Философская традиция во Франции. Классический век и его самосознание | страница 38
Пожалуй, самым значительным, что принес в философию Монтень, было его внимание к себе как к частному человеку, чьи недостатки превосходят достоинства. «Авторы, говоря о себе, сообщают читателям только о том, что отмечает их печатью особенности и необычности; что до меня, то я первый повествую о своей сущности в целом, как о Мишеле де Монтень, а не как о филологе, поэте или юристе»[100]. Он много говорит о своем невысоком росте, о своем скверном почерке, о неспособности к телесным упражнениям и к музыке… «Тот предмет, который я изучаю больше всякого иного, – это я сам. Это моя метафизика, это моя физика»[101]. Ведь лучше хорошо понимать самого себя, чем Цицерона, а наш собственный опыт способен умудрить нас в достаточной степени[102].
Конечно, само по себе сочетание физики и психологии не было чем-то новым, ведь уже античные философы заботились о том, как привести в соответствие свои взгляды на космос и вполне справедливым представляется замечание Дж. Хоффмана о том, что «Монтень восстанавливает платоновскую гомологию между физикой и этикой»[103]. Впрочем, если Монтень предполагал некую упорядоченность в космосе, в своих мыслях и записях он допускал полный хаос. В этом его существенное отличие как от античных философов, так и от стремящегося упорядочить свой разум Декарта[104]. А кроме того, Монтень считает, что ни физика, ни метафизика не могут дать удовлетворительное объяснение человеческой природе; скорее наоборот, человек служит объяснением и тому, и другому.

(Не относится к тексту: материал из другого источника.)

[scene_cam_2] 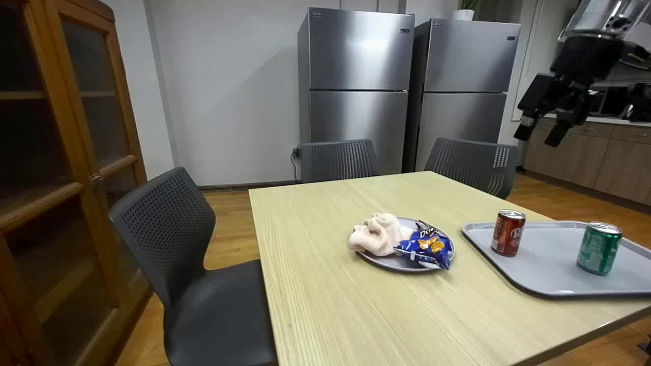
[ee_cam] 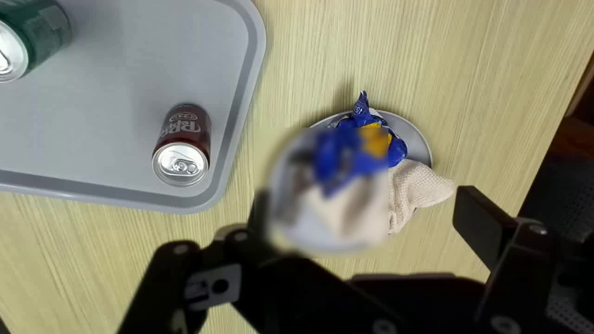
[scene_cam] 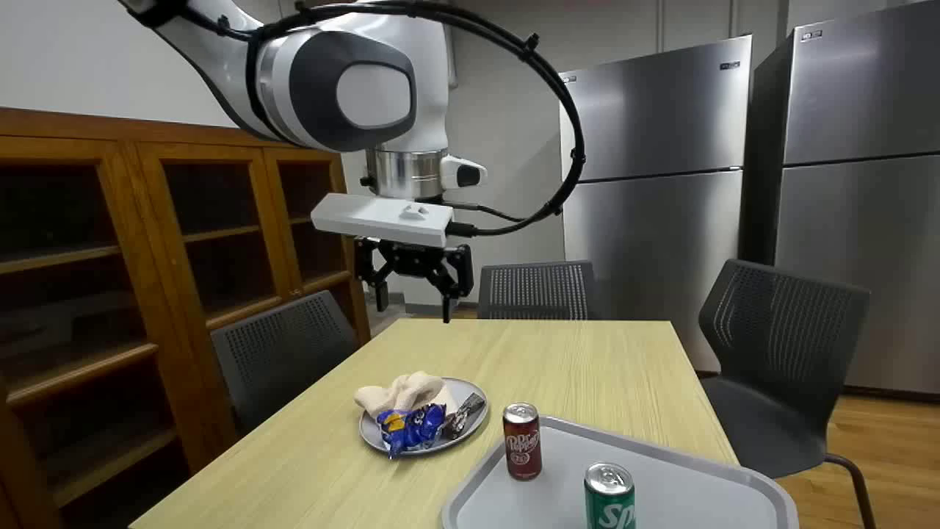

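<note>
- Two tall stainless-steel refrigerators (scene_cam: 653,242) stand in the background, well apart from the fingers (scene_cam: 447,305).
- A pale wood-grain table (scene_cam: 558,367) spreads out lower than the fingers.
- A light grey tray with rounded corners (ee_cam: 116,116) lies on the table, to the fingers' upper left in the wrist view.
- A black two-fingered gripper (scene_cam: 413,305) points down in mid-air — its fingers spread wide apart, above the tabletop.
- A round grey plate (ee_cam: 414,137) rests on the table, lower than the fingers; in the wrist view, partly blurred, it shows between them.
- A crumpled cream waffle-weave cloth (ee_cam: 420,185) lies on the plate, seen between the fingers in the wrist view.
- A glossy blue packet with an orange patch (scene_cam: 416,428) lies on the plate against the cloth, likewise lower than the fingers.
- A dark red Dr Pepper can (scene_cam_2: 508,235) and a green Sprite can (scene_cam_2: 600,250) stand upright on the tray, left of the fingers in the wrist view — the red one nearer.
</note>
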Controlling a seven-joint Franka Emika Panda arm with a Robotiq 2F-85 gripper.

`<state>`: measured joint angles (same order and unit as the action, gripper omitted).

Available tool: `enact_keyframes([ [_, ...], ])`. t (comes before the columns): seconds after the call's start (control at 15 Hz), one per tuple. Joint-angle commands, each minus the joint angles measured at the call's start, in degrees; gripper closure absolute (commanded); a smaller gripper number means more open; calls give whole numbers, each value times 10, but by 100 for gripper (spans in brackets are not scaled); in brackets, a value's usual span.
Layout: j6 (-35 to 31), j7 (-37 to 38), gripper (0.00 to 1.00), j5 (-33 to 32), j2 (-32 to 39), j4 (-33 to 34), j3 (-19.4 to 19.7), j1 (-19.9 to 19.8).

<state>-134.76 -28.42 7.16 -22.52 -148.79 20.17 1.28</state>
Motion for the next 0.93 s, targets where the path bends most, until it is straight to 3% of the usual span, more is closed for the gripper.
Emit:
enact_keyframes([
  [0.0, 2, -6, 0, 8, 2, 1, -15, -15],
  [0.33, 2, 0, 0, 14, 7, 2, -16, -12],
  [0.87, -68, 29, 0, 75, 79, 13, -52, 3],
])
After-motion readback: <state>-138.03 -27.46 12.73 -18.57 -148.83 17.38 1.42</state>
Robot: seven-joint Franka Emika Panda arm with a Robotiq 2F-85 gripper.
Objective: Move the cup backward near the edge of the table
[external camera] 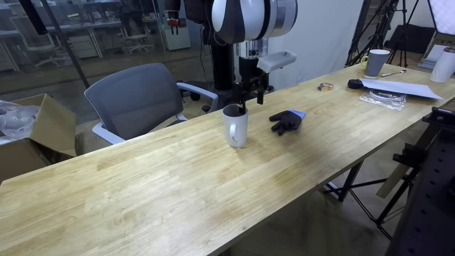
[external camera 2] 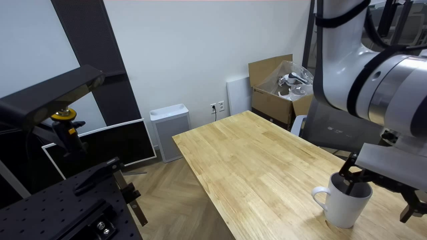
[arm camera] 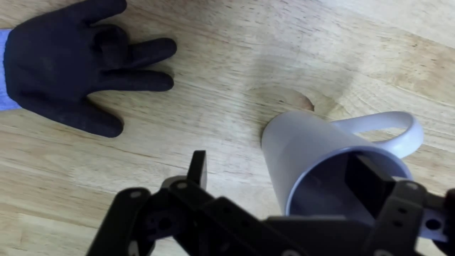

Он не просто представитель определенного типа, не акцидентное воплощение универсалии, а индивид, причем индивидуальность его – единственная ценность, которой он обладает, – создается именно личными недостатками, а не образцовыми добродетелями. «Другие творят человека; я же только рассказываю о нем и изображаю личность, отнюдь не являющуюся перлом творения…»[105] Монтень отдавал себе отчет в том, что, занимаясь в своих «Опытах» составлением предельно честного автопортрета, он одновременно писал исповедь (в чем ничего нового не было) и создавал некое воображаемое: «Моя книга в такой же мере создана мной, в какой я сам создан моей книгой. Это – книга, неотделимая от своего автора… Потерял ли я даром мое время, с такой настойчивостью и тщательностью отдавая себе отчет в том, что я такое?»[106] Такая позиция, в которой уже маячит призрак Пруста, для XVI в. была радикально новой.